Il y a des mots qui, déplacés d’un milieu à l’autre, changent de sens comme un drapeau change de main au cours d’une bataille. « Beauf », par exemple. On se souvient des planches de Reiser, des vociférations de Jean Yanne, de l’odeur du formica et du pavillon en meulière. Le beauf, c’était le beau-frère médiocre : sentencieux, vaguement cocardier, amateur de saucisses grillées, de bibelots criards et d’avis définitifs sur tout. Un être rivé au conforme, à l’évident, à l’étroit. Bref : le règne du quelconque.

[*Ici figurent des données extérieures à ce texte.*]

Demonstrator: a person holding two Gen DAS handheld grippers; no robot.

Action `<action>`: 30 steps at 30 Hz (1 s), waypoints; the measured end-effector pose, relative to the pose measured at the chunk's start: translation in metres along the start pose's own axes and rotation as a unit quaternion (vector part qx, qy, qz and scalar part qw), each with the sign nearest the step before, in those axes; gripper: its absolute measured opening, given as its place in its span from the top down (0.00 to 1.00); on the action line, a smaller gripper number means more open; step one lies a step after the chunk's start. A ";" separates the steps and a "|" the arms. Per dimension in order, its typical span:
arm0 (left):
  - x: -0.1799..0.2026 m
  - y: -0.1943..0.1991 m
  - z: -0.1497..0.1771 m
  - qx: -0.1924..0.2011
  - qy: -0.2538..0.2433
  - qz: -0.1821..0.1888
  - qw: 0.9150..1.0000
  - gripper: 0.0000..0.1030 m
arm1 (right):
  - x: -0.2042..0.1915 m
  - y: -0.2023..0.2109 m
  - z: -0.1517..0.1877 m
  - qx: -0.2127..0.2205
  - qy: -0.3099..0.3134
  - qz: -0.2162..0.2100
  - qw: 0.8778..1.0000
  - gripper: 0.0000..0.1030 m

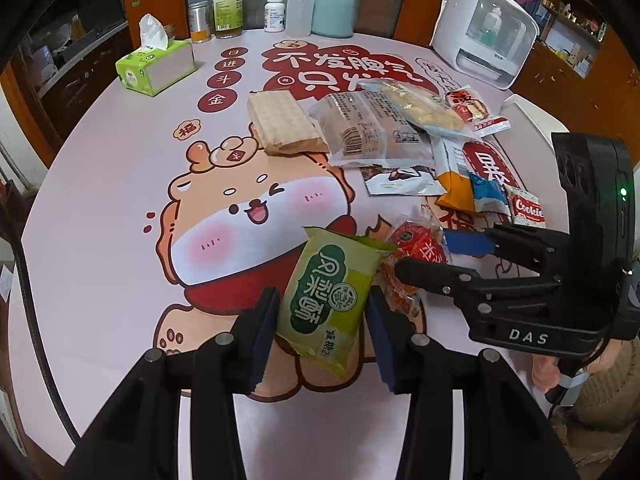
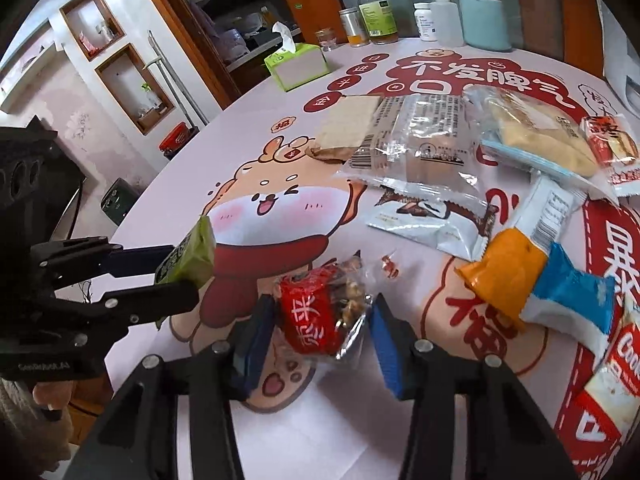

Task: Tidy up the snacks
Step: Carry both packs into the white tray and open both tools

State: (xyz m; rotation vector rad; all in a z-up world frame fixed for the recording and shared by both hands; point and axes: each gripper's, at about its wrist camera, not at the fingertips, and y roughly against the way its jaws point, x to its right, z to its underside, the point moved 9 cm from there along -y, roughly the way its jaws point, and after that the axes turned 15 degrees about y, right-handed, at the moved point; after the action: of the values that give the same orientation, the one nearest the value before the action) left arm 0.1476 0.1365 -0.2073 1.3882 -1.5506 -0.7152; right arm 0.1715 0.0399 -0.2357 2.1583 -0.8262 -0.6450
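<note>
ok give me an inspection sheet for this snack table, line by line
Surface: round table with cartoon print.
Job's things: green snack pack held off the table; red snack pack; loose snack pile.
Clutter: tissue box, bottles, white appliance.
Grippers: left gripper shut on the green snack pack; right gripper around the red snack pack, grip unclear.
Cables: black cable at the table edge.
Surroundings: wooden cabinets.

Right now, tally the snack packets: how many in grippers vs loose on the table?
In left gripper: 1, green packet
In right gripper: 1, red packet
Loose on table: 8, incl. wafer pack, orange-white packet, blue packet, Cookie packet
Total: 10
</note>
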 end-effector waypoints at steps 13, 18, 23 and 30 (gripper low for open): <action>0.091 0.059 -0.001 0.039 -0.073 0.045 0.996 0.59 | 0.015 0.141 0.010 0.109 -0.015 0.107 0.988 0.54; 0.163 0.080 -0.004 0.057 -0.129 0.078 0.987 0.59 | 0.049 0.206 0.024 0.150 -0.048 0.172 0.972 0.54; 0.244 0.096 -0.008 0.073 -0.183 0.118 0.973 0.59 | 0.087 0.278 0.045 0.189 -0.098 0.245 0.946 0.53; 0.343 0.113 -0.018 0.098 -0.228 0.162 0.955 0.58 | 0.132 0.360 0.071 0.211 -0.154 0.336 0.905 0.53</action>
State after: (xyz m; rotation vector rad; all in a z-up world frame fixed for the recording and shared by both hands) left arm 0.1285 -0.1701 -0.0170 1.1074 -2.2039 -0.7220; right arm 0.0856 -0.2778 -0.0273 1.9384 -1.9171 -0.4673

Or voici qu’un jeune homme, sorti d’un quartier périphérique, au phrasé convenable mais légèrement éraillé par l’accent de sa banlieue, se permet de désigner comme « beauf » un garçon élégant, soigneusement vêtu, qui écoute presque exclusivement de la musique classique. Vertige. Le mot ne désigne plus l’esprit obtus, mais celui qui cultive un goût. Le beauf, désormais, ce serait celui qui ose préférer Bach à la playlist du moment, celui qui lit, réfléchit, choisit — et qui ne se sent pas tenu d’appartenir à une bande.
Nous assistons ici à une inversion absolue des valeurs. Ce n’est plus le vulgaire qui est montré du doigt, mais l’homme cultivé. Le jeune homme ne juge pas : il suspecte. Il n’analyse pas : il condamne. Il ne cherche pas à comprendre : il écarte. Ce qu’il désigne par « beauf », c’est celui qui préfère le monde intérieur au monde de l’adhésion immédiate. Celui qui se donne le luxe d’exister hors du troupeau.
Et c’est là que se révèle le véritable ressort de cette affaire : le ressentiment. Nietzsche l’a décrit : lorsque l’on se sait démuni devant la hauteur, on renverse l’échelle plutôt que d’essayer de l’escalader. On déclare « ridicule » ce que l’on ne peut atteindre. On proclame « ringard » ce que l’on ne comprend pas. On dit « beauf » à propos de ce que l’on envie, secrètement, désespérément.
Sortir de la beaufitude n’a jamais été aussi simple
Pourtant, sortir de la beaufitude n’a jamais été aussi simple. Il suffit — oui, il suffit — de lire. Lire hardiment, c’est-à-dire accepter d’être décentré par une phrase, un rythme, une idée. Lire deux siècles de littérature, depuis Montaigne jusqu’à Valéry, en passant par Pascal, Chateaubriand, Stendhal, Balzac, Hugo, Flaubert. Là sont les nourritures. Non pas les vies d’athlètes, d’influenceuses, de chanteurs d’émissions du samedi soir, ni les autobiographies industrielles des hommes politiques. Cela, c’est le bruit du temps qui se jette sur lui-même. Le beauf s’y repaît ; il y reconnaît son image ; il s’y rassure. Mais la littérature, la vraie, émancipe. Elle élève. Elle déplace l’axe de la vie, elle force l’âme à regarder plus haut qu’elle-même.
Encore faut-il y avoir accès dans son état intact. Non pas dans ces éditions modernes où l’on réécrit, lisse, caviarde, modernise, expurge, sous prétexte de rendre « accessible » — ce qui signifie toujours : adapter au niveau du plus faible. Les nouveaux réformateurs de l’orthographe — ces Érostrates du langage, brûleurs de temples au nom de la simplification — ne se contentent pas de corriger : ils colonisent. Ils substituent leur médiocrité au génie des siècles.
Il faut donc lire dans les éditions d’époque, ou du moins dans des éditions respectueuses de la langue telle qu’elle fut écrite, et non telle qu’on la veut rendre conforme aux sensibilités changeantes. La clef de la liberté intellectuelle est là. Celui qui lit ainsi, qui se nourrit à la source même, sort du troupeau. Il conquiert une souveraineté intérieure.
C’est pourquoi le vrai beauf aujourd’hui n’est plus celui qui s’achète des nains de jardin. Le vrai beauf est celui qui ne lit pas, celui qui n’écoute pas, celui qui ne veut pas savoir, celui qui se satisfait de ce que la meute approuve. Les cancres triomphent tant qu’on leur laisse le pouvoir de dire ce qui est « cool » et ce qui ne l’est pas. Mais la culture n’est pas un sondage. La culture ne se vote pas. Elle se conquiert. Et l’élégance, désormais, est un acte de résistance.